The Financial Times (£, online) writes that the European Parliament will demand that the UK remain under the jurisdiction of EU courts, as a condition for an orderly transitional arrangement.
Brexit Secretary David Davis told a committee of MPs that the Government has not assessed the impact of a not securing a trade deal with the EU (The Independent, p6).
Internal EU documents seen by Reuters (online) warn that non-performing loans will pose a greater threat to EU banks if the ECB slows or halts its economic stimulus program.

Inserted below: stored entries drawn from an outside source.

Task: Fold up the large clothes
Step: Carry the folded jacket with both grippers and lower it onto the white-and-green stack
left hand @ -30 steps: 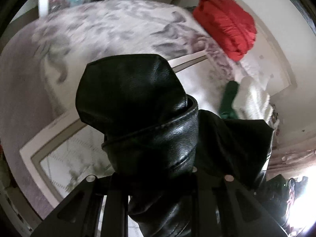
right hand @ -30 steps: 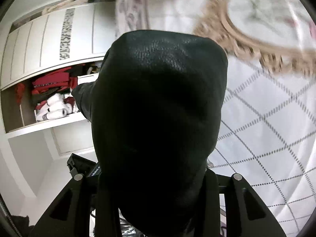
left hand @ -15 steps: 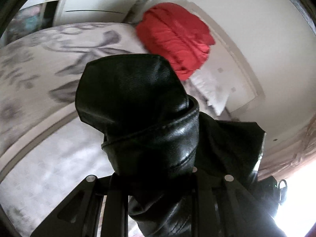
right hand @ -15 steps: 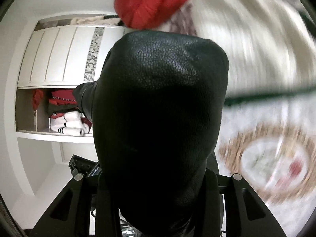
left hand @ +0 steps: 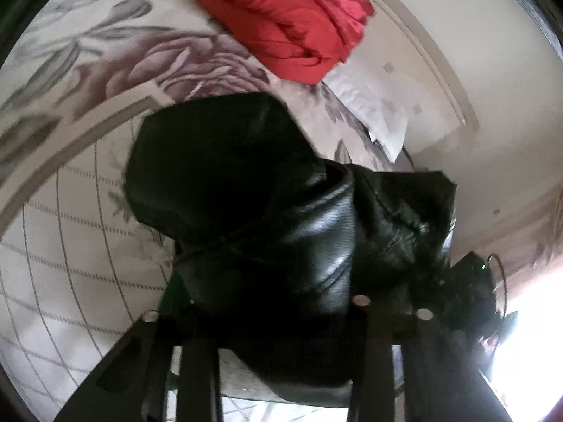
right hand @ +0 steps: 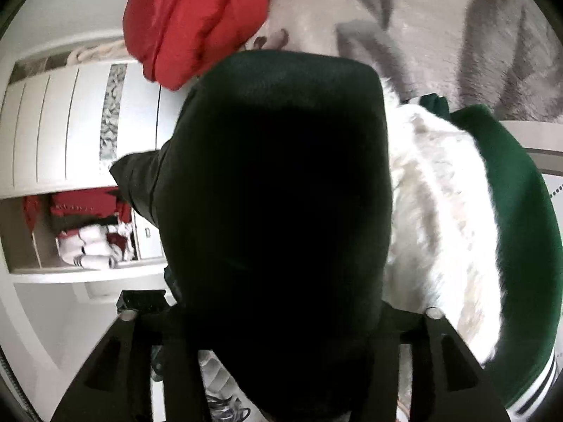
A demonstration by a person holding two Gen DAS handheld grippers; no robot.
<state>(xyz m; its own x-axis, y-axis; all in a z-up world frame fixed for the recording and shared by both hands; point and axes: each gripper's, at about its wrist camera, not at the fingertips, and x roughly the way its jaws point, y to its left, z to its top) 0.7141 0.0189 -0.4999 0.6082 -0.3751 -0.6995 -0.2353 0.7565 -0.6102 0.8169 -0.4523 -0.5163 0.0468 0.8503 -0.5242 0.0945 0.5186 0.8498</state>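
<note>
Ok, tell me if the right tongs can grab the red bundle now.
Probably not: the right tongs are shut on the black leather jacket, which fills the space ahead and partly covers the red bundle lying beyond it.

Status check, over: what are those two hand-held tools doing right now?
Left tool and right tool both shut on black leather jacket. Jacket bunched, held over the bed. Red garment and green-and-white jacket lie ahead.

Left gripper (left hand: 281,362): matte black plastic, flat fingers (left hand: 197,365) running forward, round silver screws on the angular crossbar. Right gripper (right hand: 281,358): the same black frame with triangular cut-outs and two silver screws.
</note>
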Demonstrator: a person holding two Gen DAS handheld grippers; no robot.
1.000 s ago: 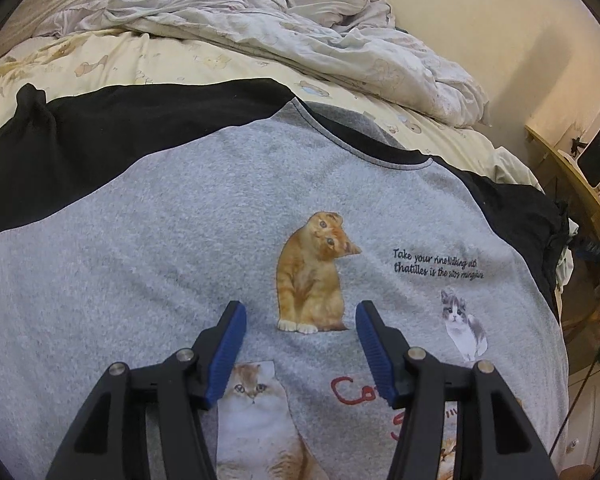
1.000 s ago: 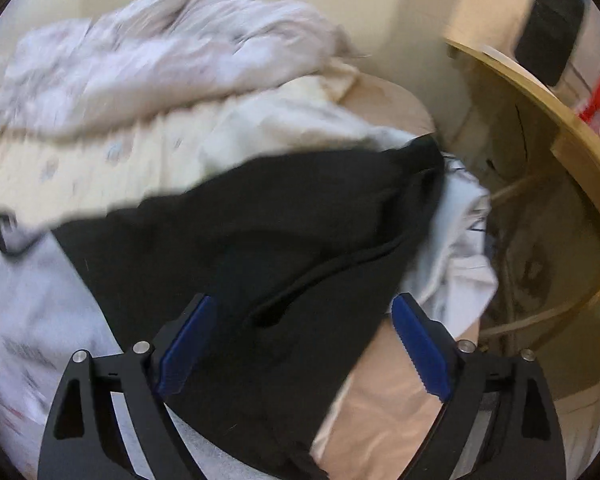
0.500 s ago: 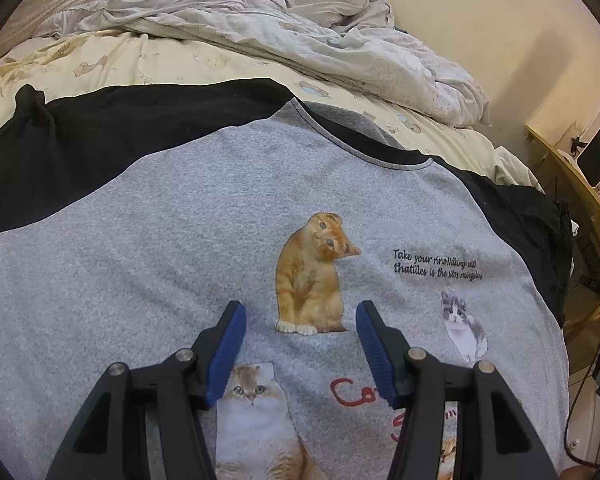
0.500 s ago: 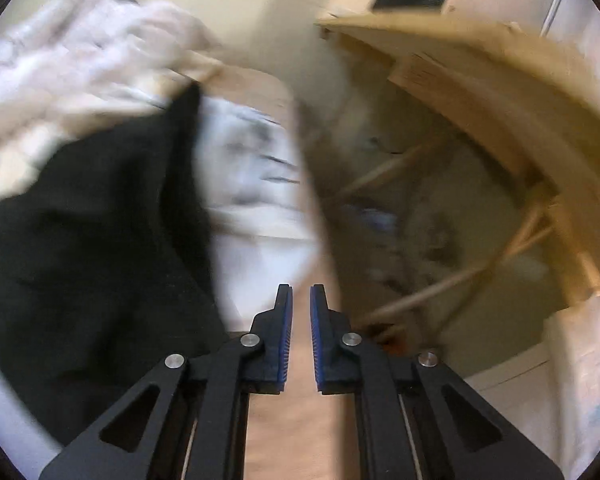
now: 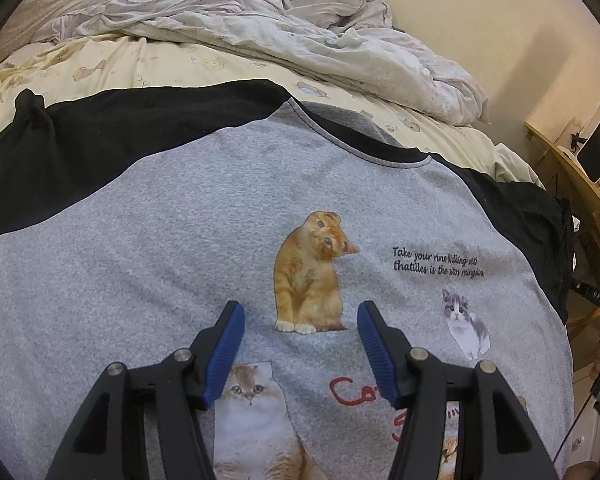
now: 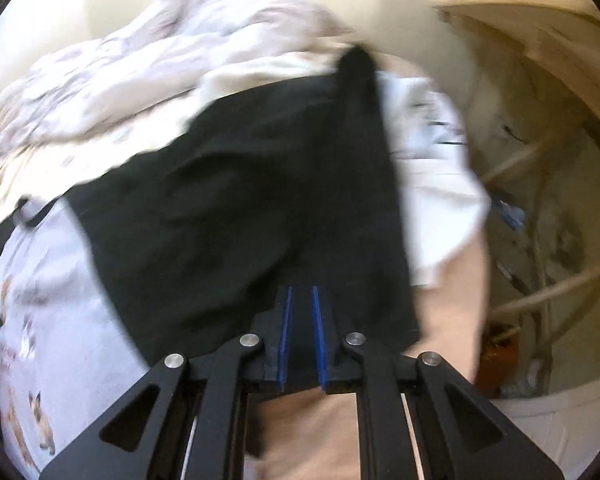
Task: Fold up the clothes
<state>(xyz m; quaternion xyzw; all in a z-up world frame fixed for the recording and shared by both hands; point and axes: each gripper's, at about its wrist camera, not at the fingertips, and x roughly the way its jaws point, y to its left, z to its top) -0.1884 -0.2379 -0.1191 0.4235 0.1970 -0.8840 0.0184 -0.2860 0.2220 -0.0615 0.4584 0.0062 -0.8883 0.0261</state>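
Note:
A grey T-shirt [image 5: 180,220] with cat prints and black sleeves lies spread flat on the bed. My left gripper [image 5: 300,308] hangs open just over its chest, an orange cat print showing between the blue pads. The right black sleeve [image 5: 532,216] reaches the bed's right edge. In the right wrist view, that black sleeve [image 6: 240,200] fills the middle, with the grey body [image 6: 60,280] at lower left. My right gripper [image 6: 301,290] has its narrow jaws opening slightly, and black sleeve fabric sits pinched between the pads at the sleeve's near hem.
A crumpled pale duvet [image 5: 300,28] is heaped at the far side of the patterned sheet [image 5: 140,64]. A wooden desk [image 5: 572,184] stands close off the bed's right side, and its curved wooden frame [image 6: 540,40] shows beyond a white cloth [image 6: 440,200].
The right gripper went from wide open to nearly closed, swung out toward the desk side, and now sits on the black sleeve's hem. The left gripper has not moved.

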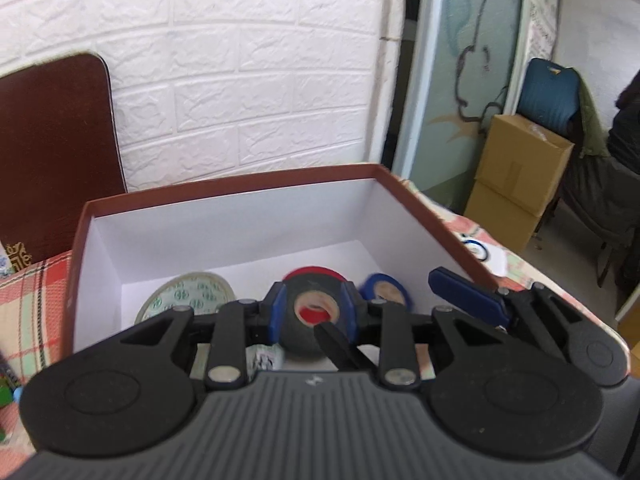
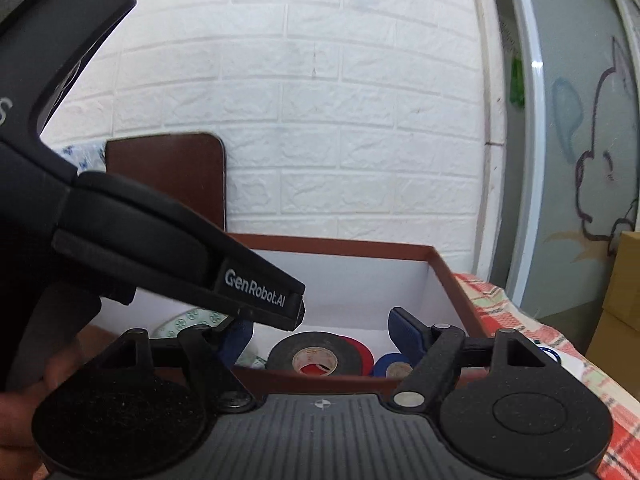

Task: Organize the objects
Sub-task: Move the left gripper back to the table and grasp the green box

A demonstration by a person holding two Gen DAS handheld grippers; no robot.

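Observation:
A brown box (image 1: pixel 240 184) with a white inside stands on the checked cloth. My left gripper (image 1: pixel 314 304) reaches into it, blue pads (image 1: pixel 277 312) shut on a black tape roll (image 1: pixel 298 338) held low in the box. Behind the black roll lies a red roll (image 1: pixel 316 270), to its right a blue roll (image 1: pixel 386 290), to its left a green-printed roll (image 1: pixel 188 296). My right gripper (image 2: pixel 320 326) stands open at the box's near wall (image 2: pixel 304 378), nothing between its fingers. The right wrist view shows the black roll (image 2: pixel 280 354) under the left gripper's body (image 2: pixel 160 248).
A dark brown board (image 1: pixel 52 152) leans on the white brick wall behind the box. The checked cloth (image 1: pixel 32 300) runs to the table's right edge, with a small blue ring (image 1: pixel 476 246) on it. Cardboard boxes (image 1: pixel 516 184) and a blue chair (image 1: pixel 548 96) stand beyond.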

The Daily Telegraph (£, B4) writes that there were 17% fewer vacancies in financial services last month compared to February 2016, despite overall unemployment across the economy falling to its lowest level since 1975.
What the commentators say
Writing in The Sun (p9) Chancellor Philip Hammond confirms that the Government will not increase National Insurance rates during this Parliament. He also notes that the Government will continue to review access to benefits such as parental leave for the self-employed.
Larry Elliott (The Guardian, p26) writes that one of the ironies of QE is that it has prompted a flight to safe havens, rather than encourage investors to buy risky assets. Commenting on the Fed’s decision to raise interest rates last night, he noted that the differences in rates between the US, Europe and Japan will lead to further support for the dollar.